** Opening PROVIDED MATERIAL block **

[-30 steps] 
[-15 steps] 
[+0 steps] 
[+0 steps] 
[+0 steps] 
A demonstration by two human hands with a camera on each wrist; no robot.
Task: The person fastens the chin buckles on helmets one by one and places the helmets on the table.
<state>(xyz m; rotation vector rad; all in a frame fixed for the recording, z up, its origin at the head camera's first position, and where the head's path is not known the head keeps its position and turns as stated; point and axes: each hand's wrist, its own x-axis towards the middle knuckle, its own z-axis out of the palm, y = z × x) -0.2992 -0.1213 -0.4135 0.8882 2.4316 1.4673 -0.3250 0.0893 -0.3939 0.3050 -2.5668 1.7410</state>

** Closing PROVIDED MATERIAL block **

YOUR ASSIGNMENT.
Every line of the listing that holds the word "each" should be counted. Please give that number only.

TASK ANSWER.
2